Repository Mirror for your Cloud Server and Webhosting

Title:

Create 3D Regression Surfaces

Version:

1.0.0

Description:

Plot regression surfaces and marginal effects in three dimensions. The plots are 'plotly' objects and can be customized using functions and arguments from the 'plotly' package.

License:

GPL (≥ 3)

Encoding:

UTF-8

RoxygenNote:

7.3.2

Imports:

broom, dplyr, magrittr, plotly, rlang, stats, tibble

Depends:

R (≥ 3.5)

LazyData:

true

Suggests:

knitr, rmarkdown, scales, stargazer, testthat (≥ 3.0.0)

Config/testthat/edition:

URL:

https://github.com/ellaFosterMolina/regress3d, https://ellafostermolina.github.io/regress3d/

BugReports:

https://github.com/ellaFosterMolina/regress3d/issues

Config/Needs/website:

rmarkdown

NeedsCompilation:

Packaged:

2025-08-27 17:50:39 UTC; Ella

Author:

Ella Foster-Molina

[aut, cre, cph]

Maintainer:

Ella Foster-Molina <ella.fostermolina@gmail.com>

Repository:

CRAN

Date/Publication:

2025-09-02 05:40:07 UTC

regress3d: Create 3D Regression Surfaces

Description

Plot regression surfaces and marginal effects in three dimensions. The plots are 'plotly' objects and can be customized using functions and arguments from the 'plotly' package.

Author(s)

Maintainer: Ella Foster-Molina ella.fostermolina@gmail.com (ORCID) [copyright holder]

Pipe operator

Description

See magrittr::%>% for details.

Usage

lhs %>% rhs

Arguments

lhs

A value or the magrittr placeholder.

rhs

A function call using the magrittr semantics.

Value

The result of calling rhs(lhs).

Add 3D regression surface to a plot_ly object

Description

Add a 3 dimensional regression surface layer to a plot_ly object.

Usage

add_3d_surface(
  p,
  model,
  data = NULL,
  ci = TRUE,
  surfacecolor = "blue",
  surfacecolor_ci = "grey",
  opacity = 0.5,
  ...
)

Arguments

p

A plotly object.

model

An lm or glm with exactly two x variables

data

An optional dataframe to be used to estimate the regression surface. By default, this will be the data used by the inherited plotly object.

ci

An optional logical. Defaults to TRUE, showing the confidence intervals of the predicted effects.

surfacecolor

A color recognized by plotly. Used within the colorscale parameter in add_trace. Defaults to 'blue'.

surfacecolor_ci

A color recognized by plotly. Used within the colorscale parameter in add_trace. Defaults to 'grey'.

opacity

Sets the opacity of the surface. Defaults to 0.5.

...

Arguments (i.e., attributes) passed along to the trace type. See schema() for a list of acceptable attributes for a given trace type (by going to traces -> type -> attributes). Note that attributes provided at this level may override other arguments (e.g. plot_ly(x = 1:10, y = 1:10, color = I("red"), marker = list(color = "blue"))).

Details

Note that the data used to estimate the regression surface in model must be the same as the data called in plot_ly or specified by the argument data.

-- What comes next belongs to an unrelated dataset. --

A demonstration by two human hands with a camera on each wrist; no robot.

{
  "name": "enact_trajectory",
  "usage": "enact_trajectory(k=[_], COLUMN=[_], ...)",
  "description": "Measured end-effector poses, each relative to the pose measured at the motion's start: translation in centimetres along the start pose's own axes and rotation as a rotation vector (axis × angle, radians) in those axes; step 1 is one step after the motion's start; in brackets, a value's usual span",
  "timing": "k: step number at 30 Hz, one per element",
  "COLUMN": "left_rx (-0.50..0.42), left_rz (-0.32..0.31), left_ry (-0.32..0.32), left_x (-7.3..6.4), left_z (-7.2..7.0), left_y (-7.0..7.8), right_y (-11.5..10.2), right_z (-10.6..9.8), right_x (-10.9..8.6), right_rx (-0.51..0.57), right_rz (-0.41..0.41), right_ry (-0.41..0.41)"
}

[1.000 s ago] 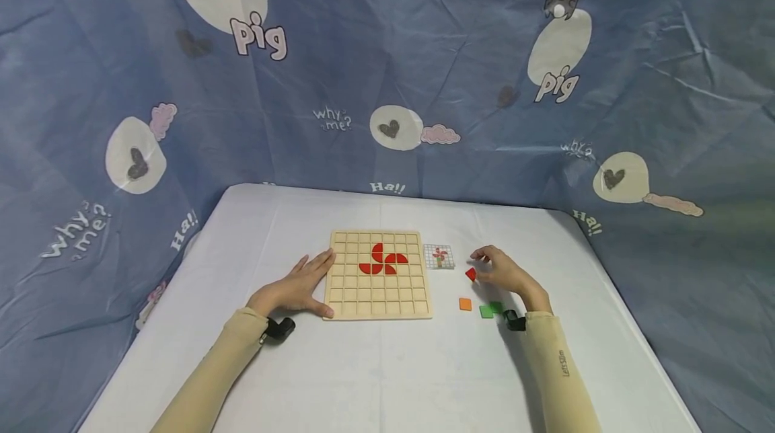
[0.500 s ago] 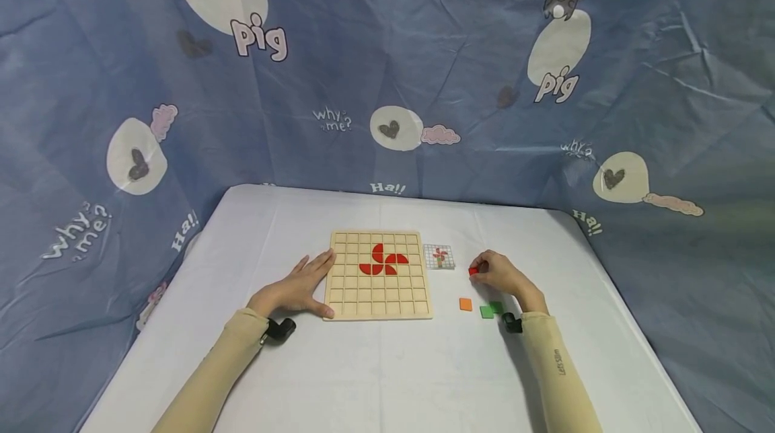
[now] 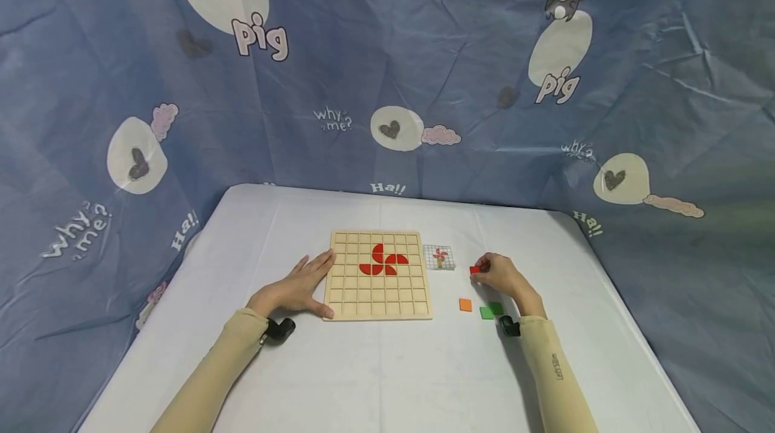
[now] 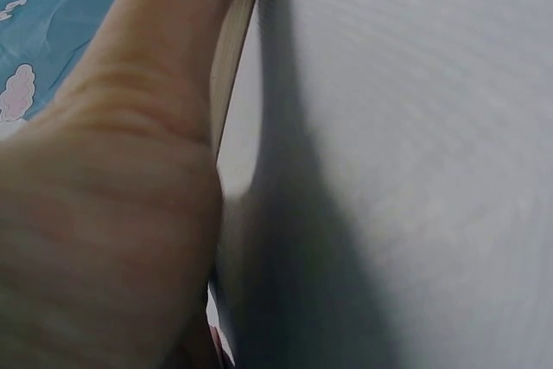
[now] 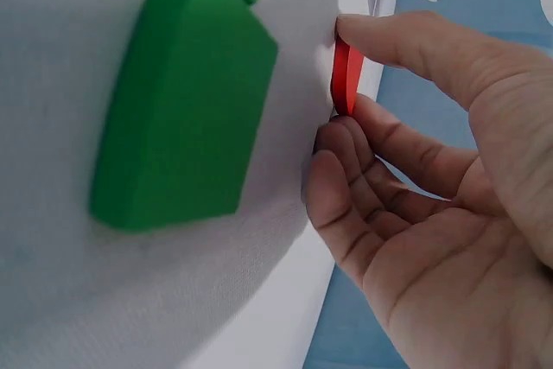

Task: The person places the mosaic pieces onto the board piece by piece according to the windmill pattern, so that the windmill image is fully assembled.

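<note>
My left hand (image 3: pixel 297 287) lies with fingers spread along the left edge of a wooden grid board (image 3: pixel 357 298). Several red pieces (image 3: pixel 378 253) with curved edges form a pinwheel in the board's cells. Right of the board, my right hand (image 3: pixel 502 275) pinches a small red piece (image 5: pixel 347 71) between thumb and index finger. In the right wrist view its other fingers curl below, close to the cloth. A small pattern card (image 3: pixel 438 257) with a pinwheel picture lies between the board and that hand.
Green tiles (image 3: pixel 487 312) lie below the right hand, one of them large in the right wrist view. An orange square tile (image 3: pixel 465 304) sits left of them. White cloth covers the table (image 3: pixel 363 379); a blue patterned curtain (image 3: pixel 315 70) rises behind it.
My right hand has closed its fingers on the red piece, which has turned in the grip. The left hand has stayed at the board.
</note>
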State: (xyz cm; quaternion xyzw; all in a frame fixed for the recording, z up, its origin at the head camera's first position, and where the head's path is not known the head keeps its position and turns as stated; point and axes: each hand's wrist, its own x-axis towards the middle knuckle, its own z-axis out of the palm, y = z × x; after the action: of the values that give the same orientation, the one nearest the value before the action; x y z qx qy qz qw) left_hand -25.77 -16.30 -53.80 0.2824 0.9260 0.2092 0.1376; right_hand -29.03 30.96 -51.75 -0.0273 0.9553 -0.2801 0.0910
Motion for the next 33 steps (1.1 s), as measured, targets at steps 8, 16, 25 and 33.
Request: enact_trajectory(k=[8, 16, 25, 33], left_rx=[-0.001, 0.004, 0.003, 0.011], left_rz=[0.004, -0.012, -0.006, -0.015], left_ry=[0.003, -0.009, -0.002, -0.014], left_x=[0.03, -0.05, -0.11, 0.01], left_z=[-0.01, 0.05, -0.03, -0.07], left_y=[-0.12, -0.22, -0.09, -0.26], right_y=[0.05, 0.15, 0.21, -0.09], right_z=[0.13, 0.42, 0.62, 0.83], right_x=[0.13, 0.15, 0.12, 0.03], right_rx=[-0.002, 0.005, 0.014, 0.002], right_rz=[0.002, -0.009, -0.052, -0.047], right_ry=[0.002, 0.009, 0.027, 0.046])
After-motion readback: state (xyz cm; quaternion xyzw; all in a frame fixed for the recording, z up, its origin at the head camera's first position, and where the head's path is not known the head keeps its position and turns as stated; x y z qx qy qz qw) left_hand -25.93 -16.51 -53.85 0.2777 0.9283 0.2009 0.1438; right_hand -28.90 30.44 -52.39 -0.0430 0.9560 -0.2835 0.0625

Additional plotly layers such as add_markers() can be added to the plotly plot, but be aware that many plotly layers inherit the data from the prior layer. As such, a function such as add_markers() may not work as intended if called after add_3d_surface().

The surface can be built from either an lm or glm. For glms, testing has been primarily focused on binomial and Gamma families.

Value

A plotly object with the regression surface added to the plot.

Examples

library(plotly)
mymodel <- lm(length ~ isFemale_num + isMale_num, data = hair_data)
p1 <- plot_ly(data = hair_data,
              x = ~isFemale_num,
              y = ~isMale_num,
              z = ~length )
add_3d_surface(p1, model = mymodel, data = hair_data)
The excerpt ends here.